The bill's textual changes are surgical but consequential: swapping a limiting adjective for a statutory cross‑reference pulls many nonbank actors into a federal investigative frame without creating new regulatory standards for those entities. That raises an implementation question—how will investigative priorities and resource allocation shift if the Secret Service is expected to take a larger role alongside agencies that already investigate financial crime (FBI, IRS‑CI, DOJ, and state authorities)?
Without coordination protocols and funding, expanded jurisdiction risks duplication of effort or uneven coverage across enforcement bodies.
Extending numeric durations from five or six years to ten is a low‑drama change on its face but creates operational downstream effects. Longer statutory windows can lock in data-sharing or review cycles and complicate periodic reassessments.
For private participants, the change could lengthen compliance obligations and uncertainty about when statuses will be revisited.
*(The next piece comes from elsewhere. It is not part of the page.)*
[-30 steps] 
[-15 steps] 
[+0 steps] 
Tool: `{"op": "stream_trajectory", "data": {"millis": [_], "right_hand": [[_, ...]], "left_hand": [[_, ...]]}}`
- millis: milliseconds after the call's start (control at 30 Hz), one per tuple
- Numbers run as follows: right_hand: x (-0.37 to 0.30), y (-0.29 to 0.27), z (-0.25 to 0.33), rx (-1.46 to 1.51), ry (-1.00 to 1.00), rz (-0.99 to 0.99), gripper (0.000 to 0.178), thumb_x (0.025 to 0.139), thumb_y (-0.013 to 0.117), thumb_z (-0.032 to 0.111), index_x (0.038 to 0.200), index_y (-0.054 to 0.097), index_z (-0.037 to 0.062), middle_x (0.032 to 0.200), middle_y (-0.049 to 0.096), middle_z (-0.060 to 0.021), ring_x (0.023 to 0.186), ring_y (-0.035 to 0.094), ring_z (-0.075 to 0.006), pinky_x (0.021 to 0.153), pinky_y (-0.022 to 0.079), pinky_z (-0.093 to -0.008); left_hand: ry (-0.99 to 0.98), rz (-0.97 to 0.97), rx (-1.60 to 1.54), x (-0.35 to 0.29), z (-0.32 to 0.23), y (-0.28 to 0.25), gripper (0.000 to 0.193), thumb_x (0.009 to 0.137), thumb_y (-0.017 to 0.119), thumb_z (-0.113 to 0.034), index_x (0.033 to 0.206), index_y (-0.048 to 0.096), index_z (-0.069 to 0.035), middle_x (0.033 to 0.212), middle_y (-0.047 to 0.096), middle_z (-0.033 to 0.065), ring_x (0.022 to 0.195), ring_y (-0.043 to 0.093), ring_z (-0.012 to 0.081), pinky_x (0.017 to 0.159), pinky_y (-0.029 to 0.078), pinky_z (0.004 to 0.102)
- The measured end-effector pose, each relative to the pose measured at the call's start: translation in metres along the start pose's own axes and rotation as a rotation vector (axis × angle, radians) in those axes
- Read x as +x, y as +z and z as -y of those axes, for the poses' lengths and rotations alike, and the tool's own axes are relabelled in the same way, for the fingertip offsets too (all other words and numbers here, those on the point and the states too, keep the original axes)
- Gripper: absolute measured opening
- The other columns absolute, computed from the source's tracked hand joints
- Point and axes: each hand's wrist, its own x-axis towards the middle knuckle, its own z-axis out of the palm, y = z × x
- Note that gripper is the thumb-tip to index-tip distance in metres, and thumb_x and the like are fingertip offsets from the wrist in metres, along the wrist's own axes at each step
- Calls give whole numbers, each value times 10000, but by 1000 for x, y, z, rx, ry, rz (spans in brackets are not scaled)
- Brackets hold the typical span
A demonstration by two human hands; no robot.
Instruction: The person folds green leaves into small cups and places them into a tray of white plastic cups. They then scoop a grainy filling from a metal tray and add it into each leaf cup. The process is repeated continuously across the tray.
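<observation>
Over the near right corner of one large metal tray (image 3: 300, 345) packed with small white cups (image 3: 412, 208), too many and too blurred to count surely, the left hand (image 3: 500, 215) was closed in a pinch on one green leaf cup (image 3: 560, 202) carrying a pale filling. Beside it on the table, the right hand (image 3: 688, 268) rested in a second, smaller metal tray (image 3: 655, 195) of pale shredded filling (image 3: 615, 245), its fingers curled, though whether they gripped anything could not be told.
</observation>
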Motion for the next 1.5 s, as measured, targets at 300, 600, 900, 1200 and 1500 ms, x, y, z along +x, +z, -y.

The GAO report requirement will surface gaps but is limited by its focus on implementation of a single AML Act provision; it may not capture the full operational realities created by the concurrent statutory edits in this bill.
Finally, broadening enforcement reach into digital-asset ecosystems without concomitant clarity about investigatory thresholds, notice, or privacy safeguards invites legal challenges and raises questions about how the government will balance investigative needs with civil-liberties and commercial innovation concerns.